### Problem to solve
Restate the full listing word for word; images stay out of it.

### Data excerpt
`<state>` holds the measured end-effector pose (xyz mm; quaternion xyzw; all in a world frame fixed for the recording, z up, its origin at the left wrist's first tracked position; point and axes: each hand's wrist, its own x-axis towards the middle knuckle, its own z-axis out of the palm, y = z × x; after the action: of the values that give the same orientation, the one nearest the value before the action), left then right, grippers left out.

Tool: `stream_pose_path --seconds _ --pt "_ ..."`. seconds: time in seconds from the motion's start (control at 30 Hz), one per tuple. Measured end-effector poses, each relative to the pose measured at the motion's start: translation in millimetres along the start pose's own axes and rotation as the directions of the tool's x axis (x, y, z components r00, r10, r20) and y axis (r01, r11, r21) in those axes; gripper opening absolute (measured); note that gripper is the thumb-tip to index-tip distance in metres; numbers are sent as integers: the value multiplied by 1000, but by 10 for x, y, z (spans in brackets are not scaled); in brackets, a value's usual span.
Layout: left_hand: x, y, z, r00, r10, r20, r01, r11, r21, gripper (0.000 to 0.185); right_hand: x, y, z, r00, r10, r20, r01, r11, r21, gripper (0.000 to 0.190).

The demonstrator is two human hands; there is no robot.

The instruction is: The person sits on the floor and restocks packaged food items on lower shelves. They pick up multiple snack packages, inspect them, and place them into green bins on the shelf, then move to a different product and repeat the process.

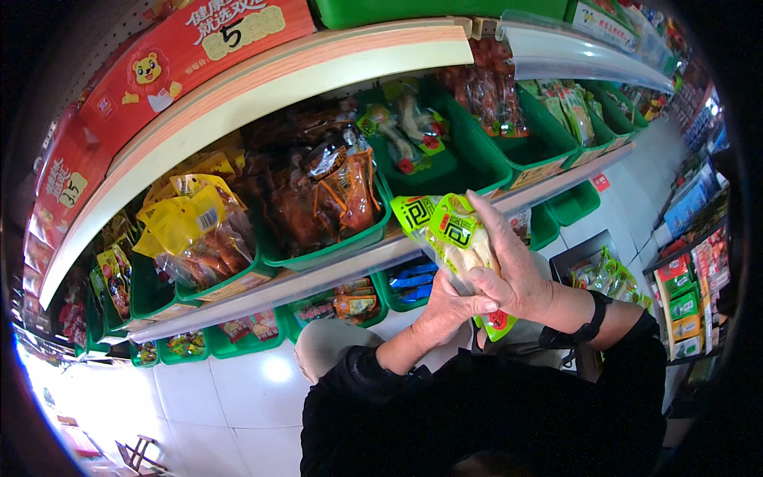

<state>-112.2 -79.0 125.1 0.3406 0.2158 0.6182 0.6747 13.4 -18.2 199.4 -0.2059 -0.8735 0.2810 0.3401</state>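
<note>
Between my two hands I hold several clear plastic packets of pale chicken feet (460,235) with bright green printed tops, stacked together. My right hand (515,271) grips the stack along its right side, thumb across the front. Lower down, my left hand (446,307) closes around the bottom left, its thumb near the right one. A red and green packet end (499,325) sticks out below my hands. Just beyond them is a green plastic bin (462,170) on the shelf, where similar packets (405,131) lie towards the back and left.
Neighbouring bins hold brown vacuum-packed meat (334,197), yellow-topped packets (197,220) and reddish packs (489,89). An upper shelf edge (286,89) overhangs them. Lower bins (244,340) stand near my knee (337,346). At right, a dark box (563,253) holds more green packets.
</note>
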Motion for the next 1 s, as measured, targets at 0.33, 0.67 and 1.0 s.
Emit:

### Answer box
`<state>` holds the measured end-effector pose (xyz mm; quaternion xyzw; all in a world frame fixed for the recording, z up, its origin at the left wrist's first tracked position; point and axes: each hand's wrist, its own x-axis towards the middle knuckle, its own z-axis out of the palm, y = z × x; after the action: of the values that give the same orientation, the one nearest the value before the action), left then right, grippers left out.

Tool: `stream_pose_path --seconds _ --pt "_ ..."`. seconds: time in seconds from the motion's start (control at 30 Hz), one per tuple. Measured end-effector poses, each relative to the pose measured at the motion's start: translation in millimetres along the start pose's own axes and rotation as the directions of the tool's x axis (x, y, z components r00, r10, r20) and y axis (r01, r11, r21) in those axes; gripper opening absolute (measured); note that gripper is the thumb-tip to index-tip distance in metres; numbers are sent as integers: the value multiplied by 1000, but by 10 for x, y, z (spans in brackets are not scaled); in brackets, a value's usual span.
Layout: left_hand: x, y, z, r00, r10, r20, r01, r11, r21, gripper (0.000 to 0.185); right_hand: x, y, z, r00, r10, r20, r01, r11, r21, gripper (0.000 to 0.190).

The demonstrator is two human hands; there is no robot.

The instruction is: The person sits on the floor and restocks packaged food items on lower shelves. They pick up multiple snack packages, inspect them, and place them into green bins on the shelf, then move to a different product and repeat the process.


<state>-112.2 -79.0 125.1 0.3406 0.2158 0.6182 0.6747 13.4 -18.2 199.4 -0.2059 -0.8735 0.2810 0.3401</state>
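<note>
Between my two hands I hold several clear plastic packets of pale chicken feet (460,235) with bright green printed tops, stacked together. My right hand (515,271) grips the stack along its right side, thumb across the front. Lower down, my left hand (446,307) closes around the bottom left, its thumb near the right one. A red and green packet end (499,325) sticks out below my hands. Just beyond them is a green plastic bin (462,170) on the shelf, where similar packets (405,131) lie towards the back and left.
Neighbouring bins hold brown vacuum-packed meat (334,197), yellow-topped packets (197,220) and reddish packs (489,89). An upper shelf edge (286,89) overhangs them. Lower bins (244,340) stand near my knee (337,346). At right, a dark box (563,253) holds more green packets.
</note>
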Motion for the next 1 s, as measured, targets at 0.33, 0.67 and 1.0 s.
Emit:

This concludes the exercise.